The Alabama Board of Pardons and Paroles approved to let Jimmy O'Neal Spencer out of prison in November but was released in January, according to records.

People across the state are confused and angry about the board's decision to grant Spencer parole on November 2, 2017.

He was released because he had a low-to-medium risk of re-offending and showed positive institutional conduct, according to the Board Action Sheet for Spencer. However, the Department of Corrections said he was convicted of Second-degree of Assault of An Inmate and escaped prison three times.

The board mandated he go to the L.I.F.E. Tech program in Thomasville upon release. The board said the facility did not have room, so he was paroled to the Jimmie Hale Mission program in Birmingham.
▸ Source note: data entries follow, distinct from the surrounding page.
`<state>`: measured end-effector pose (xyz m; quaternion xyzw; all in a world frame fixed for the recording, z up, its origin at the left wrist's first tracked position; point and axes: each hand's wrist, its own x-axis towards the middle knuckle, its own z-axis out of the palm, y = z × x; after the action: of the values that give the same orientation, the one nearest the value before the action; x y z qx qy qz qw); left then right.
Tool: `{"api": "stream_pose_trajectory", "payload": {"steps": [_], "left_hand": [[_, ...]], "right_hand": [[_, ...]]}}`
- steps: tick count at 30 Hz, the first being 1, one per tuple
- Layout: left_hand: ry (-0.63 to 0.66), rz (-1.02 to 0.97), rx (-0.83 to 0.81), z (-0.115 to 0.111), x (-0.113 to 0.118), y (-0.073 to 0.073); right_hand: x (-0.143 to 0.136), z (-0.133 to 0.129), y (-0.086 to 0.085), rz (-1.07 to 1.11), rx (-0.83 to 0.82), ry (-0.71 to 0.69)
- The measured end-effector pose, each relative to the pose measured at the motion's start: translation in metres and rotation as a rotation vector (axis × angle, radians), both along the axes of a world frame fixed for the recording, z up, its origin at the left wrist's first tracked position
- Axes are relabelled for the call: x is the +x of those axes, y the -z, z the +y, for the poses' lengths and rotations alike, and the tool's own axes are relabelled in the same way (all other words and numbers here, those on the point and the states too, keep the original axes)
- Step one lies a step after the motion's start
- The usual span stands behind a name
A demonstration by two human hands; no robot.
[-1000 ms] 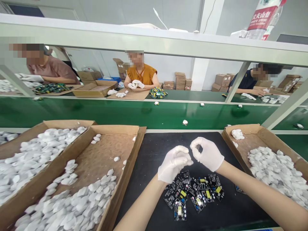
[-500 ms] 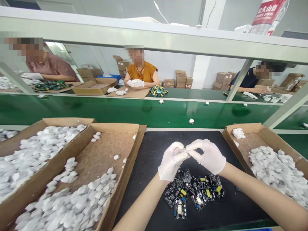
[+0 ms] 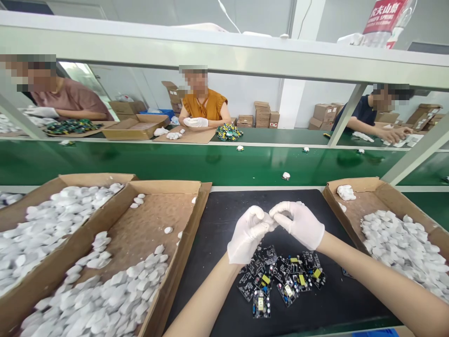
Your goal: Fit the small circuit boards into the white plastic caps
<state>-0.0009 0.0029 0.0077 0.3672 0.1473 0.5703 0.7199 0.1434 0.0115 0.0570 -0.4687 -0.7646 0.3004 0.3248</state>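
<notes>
I see my left hand (image 3: 247,234) in a white glove, with its fingers closed on a small pale piece (image 3: 269,220). My right hand (image 3: 300,225), gloved too, has its finger and thumb bent in at the other side of that piece; I can't tell if they pinch it too. The piece is up over the black mat (image 3: 217,224), between my 2 hands, and fingers hide much of it. Just below, on the mat, lies a bunch of black circuit boards (image 3: 260,303) with yellow, blue and white bits. To the left, a cardboard tray (image 3: 164,187) has many white lumps (image 3: 122,290) in it, and to the right a smaller-looking tray (image 3: 407,199) has more. Past the mat runs a green belt (image 3: 175,164) with a small white-topped part (image 3: 286,176) on it. On the far side, 3 people sit at work.
</notes>
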Motion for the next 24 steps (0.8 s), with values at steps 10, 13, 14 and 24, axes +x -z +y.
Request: {"api": "stream_pose_trajectory", "payload": {"steps": [10, 13, 14, 24], "left_hand": [[0.016, 0.112, -0.044, 0.0006, 0.0013, 0.0046], [0.029, 0.118, -0.040, -0.0027, 0.0023, 0.0016], [0.042, 0.118, -0.036, -0.0038, 0.0023, 0.0006], [0.082, 0.061, -0.029, -0.0060, 0.0035, -0.0002]], "right_hand": [[0.0029, -0.0016, -0.0006, -0.303, 0.474, -0.026], [0.0030, -0.0004, -0.0002, -0.404, 0.553, -0.001], [0.0029, 0.0003, 0.0002, -0.418, 0.558, 0.013], [-0.0005, -0.0008, 0.0044, -0.438, 0.594, 0.052]]}}
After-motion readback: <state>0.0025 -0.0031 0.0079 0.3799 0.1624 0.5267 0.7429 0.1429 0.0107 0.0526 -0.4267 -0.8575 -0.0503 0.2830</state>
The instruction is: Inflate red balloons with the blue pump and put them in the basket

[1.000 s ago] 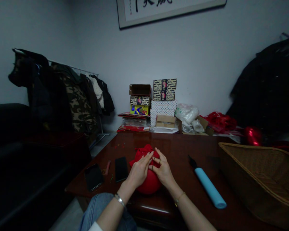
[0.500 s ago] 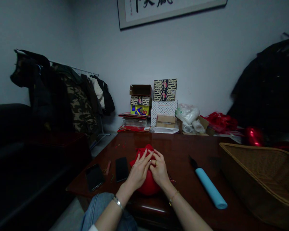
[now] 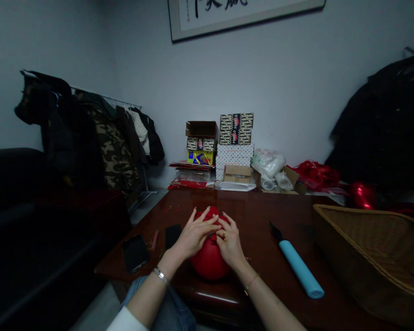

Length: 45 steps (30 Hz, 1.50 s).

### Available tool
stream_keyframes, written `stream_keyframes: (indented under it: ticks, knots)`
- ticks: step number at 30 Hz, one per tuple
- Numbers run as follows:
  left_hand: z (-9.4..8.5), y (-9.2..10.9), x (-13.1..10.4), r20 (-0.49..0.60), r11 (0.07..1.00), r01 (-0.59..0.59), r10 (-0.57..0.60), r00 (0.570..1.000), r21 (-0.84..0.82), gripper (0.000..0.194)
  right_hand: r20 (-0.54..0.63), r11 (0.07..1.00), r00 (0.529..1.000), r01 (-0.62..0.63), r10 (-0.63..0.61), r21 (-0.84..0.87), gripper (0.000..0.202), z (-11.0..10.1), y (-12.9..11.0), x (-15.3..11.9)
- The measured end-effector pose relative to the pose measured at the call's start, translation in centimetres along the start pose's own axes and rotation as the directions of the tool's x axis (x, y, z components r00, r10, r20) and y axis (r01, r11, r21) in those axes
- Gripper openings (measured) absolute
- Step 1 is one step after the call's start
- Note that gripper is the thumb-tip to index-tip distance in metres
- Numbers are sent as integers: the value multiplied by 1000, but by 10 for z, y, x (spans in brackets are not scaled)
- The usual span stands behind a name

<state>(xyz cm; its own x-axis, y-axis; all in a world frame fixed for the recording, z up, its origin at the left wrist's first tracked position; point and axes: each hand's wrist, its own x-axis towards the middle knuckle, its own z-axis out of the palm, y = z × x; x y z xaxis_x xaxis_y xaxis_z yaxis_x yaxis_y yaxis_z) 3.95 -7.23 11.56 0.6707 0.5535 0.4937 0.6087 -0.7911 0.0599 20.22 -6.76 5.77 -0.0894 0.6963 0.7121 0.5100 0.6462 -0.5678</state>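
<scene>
A round, inflated red balloon (image 3: 211,263) sits near the front edge of the table, between my two hands. My left hand (image 3: 197,233) lies over its upper left side, with its fingers reaching across the top toward the right hand. Bent fingers of my right hand (image 3: 230,240), with a ring on one, grip the top of the balloon from the right. The fingertips of both hands meet there and hide what they pinch. Bunched red material (image 3: 212,212) shows just behind the fingers.
A light-blue hand pump (image 3: 301,269) with a black nozzle lies to the right, beside a wicker basket (image 3: 352,257). Two dark phones, one here (image 3: 135,253) and one partly hidden (image 3: 173,235), are on the left. Stacked boxes (image 3: 235,156) stand at the far edge.
My left hand has shifted left and its fingers have spread, now covering more of the nearer phone and the red material. More of the balloon's front shows.
</scene>
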Motion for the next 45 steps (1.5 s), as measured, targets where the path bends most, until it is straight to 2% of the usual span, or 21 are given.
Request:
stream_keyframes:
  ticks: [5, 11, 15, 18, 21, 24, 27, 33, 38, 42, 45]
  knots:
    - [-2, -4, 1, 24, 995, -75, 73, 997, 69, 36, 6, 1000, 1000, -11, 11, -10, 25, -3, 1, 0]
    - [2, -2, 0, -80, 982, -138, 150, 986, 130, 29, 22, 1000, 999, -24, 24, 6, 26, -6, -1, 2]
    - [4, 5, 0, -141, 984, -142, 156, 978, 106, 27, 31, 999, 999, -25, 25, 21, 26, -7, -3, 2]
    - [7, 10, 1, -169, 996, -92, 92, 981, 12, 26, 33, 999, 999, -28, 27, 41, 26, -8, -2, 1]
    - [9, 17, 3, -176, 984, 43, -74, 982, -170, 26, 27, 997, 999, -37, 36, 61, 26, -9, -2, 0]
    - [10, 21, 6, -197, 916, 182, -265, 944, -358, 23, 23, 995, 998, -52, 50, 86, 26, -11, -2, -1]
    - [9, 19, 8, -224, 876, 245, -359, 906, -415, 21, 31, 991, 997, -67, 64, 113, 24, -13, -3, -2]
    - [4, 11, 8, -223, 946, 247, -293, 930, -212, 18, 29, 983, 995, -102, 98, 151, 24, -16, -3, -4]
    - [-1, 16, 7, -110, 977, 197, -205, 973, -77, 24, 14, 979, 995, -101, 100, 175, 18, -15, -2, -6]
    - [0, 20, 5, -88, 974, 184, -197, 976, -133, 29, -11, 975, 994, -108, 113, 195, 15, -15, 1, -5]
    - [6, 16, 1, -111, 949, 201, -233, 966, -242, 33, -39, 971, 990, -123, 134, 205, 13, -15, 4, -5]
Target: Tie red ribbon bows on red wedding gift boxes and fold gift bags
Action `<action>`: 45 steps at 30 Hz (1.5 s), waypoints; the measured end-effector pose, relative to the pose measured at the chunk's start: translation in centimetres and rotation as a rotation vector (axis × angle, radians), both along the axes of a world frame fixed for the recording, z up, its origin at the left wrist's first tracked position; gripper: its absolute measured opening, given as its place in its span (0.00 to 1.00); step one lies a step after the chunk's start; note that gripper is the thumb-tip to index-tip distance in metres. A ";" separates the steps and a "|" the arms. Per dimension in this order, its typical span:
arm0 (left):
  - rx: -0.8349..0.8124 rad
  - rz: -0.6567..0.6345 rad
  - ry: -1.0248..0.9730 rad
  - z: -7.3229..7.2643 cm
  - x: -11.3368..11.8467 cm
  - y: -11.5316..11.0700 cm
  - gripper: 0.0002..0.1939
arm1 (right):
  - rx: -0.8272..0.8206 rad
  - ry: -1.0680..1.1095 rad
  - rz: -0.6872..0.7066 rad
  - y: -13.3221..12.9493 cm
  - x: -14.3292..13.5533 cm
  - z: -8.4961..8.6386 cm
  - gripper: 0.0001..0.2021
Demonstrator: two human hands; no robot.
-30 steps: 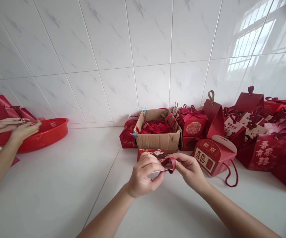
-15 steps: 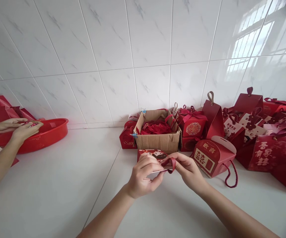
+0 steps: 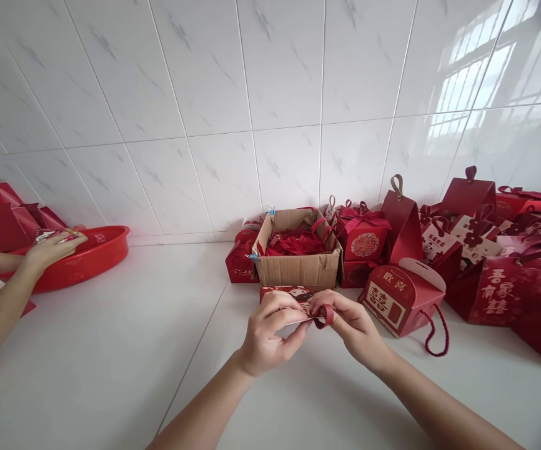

Police said he came to Guntersville in January where he was homeless. They said at some point , Spencer spent time in the neighborhood where the triple murder happened.  Of course, it could be years before a jury decides his fate.

Martha Reliford was one of the three victims in the murder case. Her gruesome death shook Janette Grantham, who knew Reliford well.

"She had a brother that was murdered, and that's when I first met her many years ago when I first worked at the attorney general's office" Grantham said. "Martha Reliford was such a fierce advocate for justice for her brother."

Grantham works for an Alabama nonprofit, VOCAL. They fight to protect victims of violent crimes. She is outraged over the arrest of Spencer in connection to the Guntersville murder case.

"Why was this man released," Grantham questioned. "Why wasn't he considered a violent criminal?"

The pardons and parole board requires a home and job plan in place before a prisoner is released.

"When a person is paroled, they are supposed to have a life plan already set up, they are supposed to have a family plan, a home plan, a place where they are going to go, and where they have a support base," Grantham said. "Undoubtedly that did not happen in this case."